## Work request
The answer must be an exact copy of every entry.

## Material provided
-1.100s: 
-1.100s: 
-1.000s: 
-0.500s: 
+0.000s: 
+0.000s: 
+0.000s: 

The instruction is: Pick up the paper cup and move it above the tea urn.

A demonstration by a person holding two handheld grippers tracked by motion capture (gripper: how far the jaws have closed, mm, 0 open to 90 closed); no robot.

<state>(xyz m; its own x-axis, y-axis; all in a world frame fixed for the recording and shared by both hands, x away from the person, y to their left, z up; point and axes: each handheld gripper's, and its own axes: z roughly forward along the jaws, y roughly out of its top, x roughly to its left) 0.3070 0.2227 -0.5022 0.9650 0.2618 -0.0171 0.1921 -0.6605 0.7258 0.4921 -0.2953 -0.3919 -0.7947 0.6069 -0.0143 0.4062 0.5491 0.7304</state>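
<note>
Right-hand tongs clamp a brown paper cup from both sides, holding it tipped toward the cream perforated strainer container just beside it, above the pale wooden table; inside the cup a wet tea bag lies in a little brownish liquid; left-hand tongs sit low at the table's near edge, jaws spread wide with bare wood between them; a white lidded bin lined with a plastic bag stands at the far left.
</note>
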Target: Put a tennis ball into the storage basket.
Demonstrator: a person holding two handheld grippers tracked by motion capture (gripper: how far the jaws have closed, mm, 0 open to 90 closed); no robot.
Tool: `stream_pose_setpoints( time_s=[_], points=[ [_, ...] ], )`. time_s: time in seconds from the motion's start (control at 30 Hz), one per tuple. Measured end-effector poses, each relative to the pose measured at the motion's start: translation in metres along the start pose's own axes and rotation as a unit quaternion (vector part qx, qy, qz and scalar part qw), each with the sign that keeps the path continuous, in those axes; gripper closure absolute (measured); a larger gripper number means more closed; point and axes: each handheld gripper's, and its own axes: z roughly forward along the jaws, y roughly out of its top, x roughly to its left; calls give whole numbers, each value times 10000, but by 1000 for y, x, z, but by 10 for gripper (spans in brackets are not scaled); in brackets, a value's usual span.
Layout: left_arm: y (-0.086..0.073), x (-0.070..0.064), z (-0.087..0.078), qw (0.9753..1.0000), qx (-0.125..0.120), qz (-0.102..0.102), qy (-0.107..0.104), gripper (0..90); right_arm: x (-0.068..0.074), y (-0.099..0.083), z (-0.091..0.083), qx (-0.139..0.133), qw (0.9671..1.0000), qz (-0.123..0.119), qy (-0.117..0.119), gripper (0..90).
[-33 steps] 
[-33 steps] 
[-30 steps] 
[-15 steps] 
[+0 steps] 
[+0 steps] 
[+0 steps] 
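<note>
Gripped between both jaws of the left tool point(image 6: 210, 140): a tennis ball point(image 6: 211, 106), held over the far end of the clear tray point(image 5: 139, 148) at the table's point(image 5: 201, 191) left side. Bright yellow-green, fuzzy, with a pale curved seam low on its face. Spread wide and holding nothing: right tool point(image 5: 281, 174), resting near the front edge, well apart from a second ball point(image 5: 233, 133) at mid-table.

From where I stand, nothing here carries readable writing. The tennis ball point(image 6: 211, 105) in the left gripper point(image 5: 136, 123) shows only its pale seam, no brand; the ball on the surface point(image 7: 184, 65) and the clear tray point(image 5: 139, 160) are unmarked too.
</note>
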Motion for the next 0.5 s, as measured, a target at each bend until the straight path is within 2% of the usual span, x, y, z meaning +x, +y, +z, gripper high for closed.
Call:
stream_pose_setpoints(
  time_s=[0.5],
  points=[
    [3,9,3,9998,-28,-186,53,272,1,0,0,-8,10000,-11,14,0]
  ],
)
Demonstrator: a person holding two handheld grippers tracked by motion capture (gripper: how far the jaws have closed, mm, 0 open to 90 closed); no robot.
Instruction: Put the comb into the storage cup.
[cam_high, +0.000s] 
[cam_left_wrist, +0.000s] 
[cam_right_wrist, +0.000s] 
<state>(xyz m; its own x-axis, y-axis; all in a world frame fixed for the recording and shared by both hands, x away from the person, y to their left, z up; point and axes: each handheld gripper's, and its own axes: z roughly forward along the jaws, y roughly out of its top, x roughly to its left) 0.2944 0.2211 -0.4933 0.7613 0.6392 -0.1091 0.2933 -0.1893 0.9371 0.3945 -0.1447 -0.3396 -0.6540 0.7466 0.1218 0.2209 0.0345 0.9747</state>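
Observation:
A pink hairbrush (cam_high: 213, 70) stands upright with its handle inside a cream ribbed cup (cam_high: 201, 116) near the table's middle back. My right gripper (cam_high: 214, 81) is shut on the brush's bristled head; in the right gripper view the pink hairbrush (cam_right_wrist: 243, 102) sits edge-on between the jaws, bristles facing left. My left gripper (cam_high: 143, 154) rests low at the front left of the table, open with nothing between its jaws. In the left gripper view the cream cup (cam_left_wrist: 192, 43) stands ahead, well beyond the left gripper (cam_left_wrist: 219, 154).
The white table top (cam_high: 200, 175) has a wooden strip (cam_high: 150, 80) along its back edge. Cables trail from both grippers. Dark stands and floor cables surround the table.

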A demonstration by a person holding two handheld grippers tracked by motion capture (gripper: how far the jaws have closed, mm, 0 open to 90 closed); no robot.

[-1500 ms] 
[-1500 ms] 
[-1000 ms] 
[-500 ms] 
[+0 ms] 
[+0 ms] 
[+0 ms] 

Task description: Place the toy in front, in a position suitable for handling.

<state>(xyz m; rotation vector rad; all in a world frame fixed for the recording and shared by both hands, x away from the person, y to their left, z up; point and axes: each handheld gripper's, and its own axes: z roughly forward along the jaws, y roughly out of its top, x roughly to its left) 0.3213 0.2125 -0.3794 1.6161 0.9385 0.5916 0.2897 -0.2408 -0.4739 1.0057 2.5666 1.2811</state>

## Task answer
-1.100s: 
-1.100s: 
-1.000s: 
-0.500s: 
+0.000s: 
+0.000s: 
+0.000s: 

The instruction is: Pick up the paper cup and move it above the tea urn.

A demonstration by a person holding two handheld grippers tracked by motion capture (gripper: how far the jaws have closed, mm, 0 open to 90 closed); no robot.

<state>(xyz m; its own x-axis, y-axis; all in a world frame fixed for the recording and shared by both hands, x away from the person, y to their left, z up; point and axes: each handheld gripper's, and its own axes: z roughly forward along the jaws, y roughly out of its top, x roughly to its left) 0.3070 0.2227 -0.5022 0.9650 0.2618 -0.0171 0.1921 -0.6605 0.7258 0.4921 -0.2953 -0.3919 -0.7947 0.6069 -0.0143 0.4062 0.5491 0.7304</state>
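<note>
Right-hand tongs clamp a brown paper cup from both sides, holding it tipped toward the cream perforated strainer container just beside it, above the pale wooden table; inside the cup a wet tea bag lies in a little brownish liquid; left-hand tongs sit low at the table's near edge, jaws spread wide with bare wood between them; a white lidded bin lined with a plastic bag stands at the far left.
</note>
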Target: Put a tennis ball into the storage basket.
Demonstrator: a person holding two handheld grippers tracked by motion capture (gripper: how far the jaws have closed, mm, 0 open to 90 closed); no robot.
Tool: `stream_pose_setpoints( time_s=[_], points=[ [_, ...] ], )`. time_s: time in seconds from the motion's start (control at 30 Hz), one per tuple. Measured end-effector poses, each relative to the pose measured at the motion's start: translation in metres along the start pose's own axes and rotation as a unit quaternion (vector part qx, qy, qz and scalar part qw), each with the sign that keeps the path continuous, in those axes; gripper closure absolute (measured); a larger gripper number means more closed; point and axes: each handheld gripper's, and its own axes: z roughly forward along the jaws, y roughly out of its top, x roughly to its left; calls give whole numbers, each value times 10000, but by 1000 for y, x, z, but by 10 for gripper (spans in brackets are not scaled); in brackets, a value's usual span.
Layout: left_arm: y (-0.086..0.073), x (-0.070..0.064), z (-0.087..0.078), qw (0.9753..1.0000), qx (-0.125..0.120), qz (-0.102..0.102), qy (-0.107..0.104), gripper (0..90); right_arm: x (-0.068..0.074), y (-0.099..0.083), z (-0.091..0.083), qx (-0.139..0.133), qw (0.9671..1.0000), qz (-0.123..0.119), qy (-0.117..0.119), gripper (0..90).
[-33 steps] 
[-33 steps] 
[-30 steps] 
[-15 steps] 
[+0 steps] 
[+0 steps] 
[+0 steps] 
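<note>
Gripped between both jaws of the left tool point(image 6: 210, 140): a tennis ball point(image 6: 211, 106), held over the far end of the clear tray point(image 5: 139, 148) at the table's point(image 5: 201, 191) left side. Bright yellow-green, fuzzy, with a pale curved seam low on its face. Spread wide and holding nothing: right tool point(image 5: 281, 174), resting near the front edge, well apart from a second ball point(image 5: 233, 133) at mid-table.

From where I stand, nothing here carries readable writing. The tennis ball point(image 6: 211, 105) in the left gripper point(image 5: 136, 123) shows only its pale seam, no brand; the ball on the surface point(image 7: 184, 65) and the clear tray point(image 5: 139, 160) are unmarked too.
</note>
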Motion for the next 0.5 s, as measured, a target at each bend until the straight path is within 2% of the usual span, x, y, z meaning +x, +y, +z, gripper high for closed.
Call:
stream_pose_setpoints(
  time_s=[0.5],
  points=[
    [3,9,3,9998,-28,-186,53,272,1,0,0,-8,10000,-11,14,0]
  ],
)
Demonstrator: a person holding two handheld grippers tracked by motion capture (gripper: how far the jaws have closed, mm, 0 open to 90 closed); no robot.
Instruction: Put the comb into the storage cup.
[cam_high, +0.000s] 
[cam_left_wrist, +0.000s] 
[cam_right_wrist, +0.000s] 
<state>(xyz m; its own x-axis, y-axis; all in a world frame fixed for the recording and shared by both hands, x away from the person, y to their left, z up; point and axes: each handheld gripper's, and its own axes: z roughly forward along the jaws, y roughly out of its top, x roughly to its left) 0.2944 0.2211 -0.4933 0.7613 0.6392 -0.1091 0.2933 -0.1893 0.9371 0.3945 -0.1447 -0.3396 -0.6540 0.7466 0.1218 0.2209 0.0345 0.9747</state>
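Observation:
A pink hairbrush (cam_high: 213, 70) stands upright with its handle inside a cream ribbed cup (cam_high: 201, 116) near the table's middle back. My right gripper (cam_high: 214, 81) is shut on the brush's bristled head; in the right gripper view the pink hairbrush (cam_right_wrist: 243, 102) sits edge-on between the jaws, bristles facing left. My left gripper (cam_high: 143, 154) rests low at the front left of the table, open with nothing between its jaws. In the left gripper view the cream cup (cam_left_wrist: 192, 43) stands ahead, well beyond the left gripper (cam_left_wrist: 219, 154).
The white table top (cam_high: 200, 175) has a wooden strip (cam_high: 150, 80) along its back edge. Cables trail from both grippers. Dark stands and floor cables surround the table.
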
A demonstration by a person holding two handheld grippers tracked by motion capture (gripper: how far the jaws have closed, mm, 0 open to 90 closed); no robot.

[-1500 ms] 
[-1500 ms] 
[-1000 ms] 
[-500 ms] 
[+0 ms] 
[+0 ms] 
[+0 ms] 

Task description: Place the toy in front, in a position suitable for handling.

<state>(xyz m; rotation vector rad; all in a world frame fixed for the recording and shared by both hands, x away from the person, y to their left, z up; point and axes: each handheld gripper's, and its own axes: z roughly forward along the jaws, y roughly out of its top, x roughly to its left) 0.3213 0.2125 -0.3794 1.6161 0.9385 0.5916 0.2897 -0.2408 -0.4739 1.0057 2.5666 1.2811</state>

This output completes the exercise.